▶ _Exercise prompt_: Output only the lines below that start at the line containing "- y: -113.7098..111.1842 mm" and end at the line containing "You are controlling", with both ends kept.

▶ _Data to use_:
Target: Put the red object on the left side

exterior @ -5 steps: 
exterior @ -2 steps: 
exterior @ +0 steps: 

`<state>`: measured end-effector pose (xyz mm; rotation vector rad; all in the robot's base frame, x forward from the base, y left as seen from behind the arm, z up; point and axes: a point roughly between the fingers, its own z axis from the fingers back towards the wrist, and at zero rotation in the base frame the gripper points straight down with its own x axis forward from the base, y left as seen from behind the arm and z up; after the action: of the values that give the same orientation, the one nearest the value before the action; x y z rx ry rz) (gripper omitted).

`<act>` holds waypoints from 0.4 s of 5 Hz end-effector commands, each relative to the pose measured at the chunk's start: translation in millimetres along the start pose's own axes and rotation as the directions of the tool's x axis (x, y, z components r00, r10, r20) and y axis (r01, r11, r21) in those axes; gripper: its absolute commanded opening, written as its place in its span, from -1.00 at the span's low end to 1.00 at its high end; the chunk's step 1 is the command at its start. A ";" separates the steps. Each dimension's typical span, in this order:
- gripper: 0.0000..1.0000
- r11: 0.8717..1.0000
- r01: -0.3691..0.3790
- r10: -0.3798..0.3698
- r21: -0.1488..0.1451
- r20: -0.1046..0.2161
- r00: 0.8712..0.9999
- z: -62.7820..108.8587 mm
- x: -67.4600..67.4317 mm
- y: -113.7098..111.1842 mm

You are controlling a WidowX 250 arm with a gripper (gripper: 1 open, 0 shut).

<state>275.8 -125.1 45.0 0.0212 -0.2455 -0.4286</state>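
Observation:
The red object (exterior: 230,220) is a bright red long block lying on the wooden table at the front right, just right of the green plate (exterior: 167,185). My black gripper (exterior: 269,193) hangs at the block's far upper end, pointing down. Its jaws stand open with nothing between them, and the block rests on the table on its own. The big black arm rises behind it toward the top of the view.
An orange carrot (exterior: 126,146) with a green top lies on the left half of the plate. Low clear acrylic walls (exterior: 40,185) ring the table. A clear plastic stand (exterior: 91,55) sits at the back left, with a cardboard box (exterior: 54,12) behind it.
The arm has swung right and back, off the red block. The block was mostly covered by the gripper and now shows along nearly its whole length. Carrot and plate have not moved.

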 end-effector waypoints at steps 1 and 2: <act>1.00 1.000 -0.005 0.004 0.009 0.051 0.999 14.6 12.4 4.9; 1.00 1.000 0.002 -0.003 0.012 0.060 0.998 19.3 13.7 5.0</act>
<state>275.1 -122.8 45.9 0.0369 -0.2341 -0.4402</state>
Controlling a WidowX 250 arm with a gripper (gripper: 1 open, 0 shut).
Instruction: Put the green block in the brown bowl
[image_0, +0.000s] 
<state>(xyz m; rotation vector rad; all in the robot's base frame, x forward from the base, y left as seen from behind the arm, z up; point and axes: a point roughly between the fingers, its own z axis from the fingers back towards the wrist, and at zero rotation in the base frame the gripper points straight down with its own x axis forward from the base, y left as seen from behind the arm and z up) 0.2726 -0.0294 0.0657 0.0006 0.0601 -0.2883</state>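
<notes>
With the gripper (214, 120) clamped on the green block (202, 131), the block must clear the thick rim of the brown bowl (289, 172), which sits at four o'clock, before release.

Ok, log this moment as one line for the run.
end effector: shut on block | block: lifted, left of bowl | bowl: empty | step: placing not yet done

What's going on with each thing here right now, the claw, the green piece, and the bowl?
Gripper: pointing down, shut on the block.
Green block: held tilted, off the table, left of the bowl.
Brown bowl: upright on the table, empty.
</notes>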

▶ _Answer for this exercise_:
- y: -113.7098..111.1842 mm

You are controlling a WidowX 250 arm with a gripper (gripper: 1 open, 0 shut).

The response is now finished.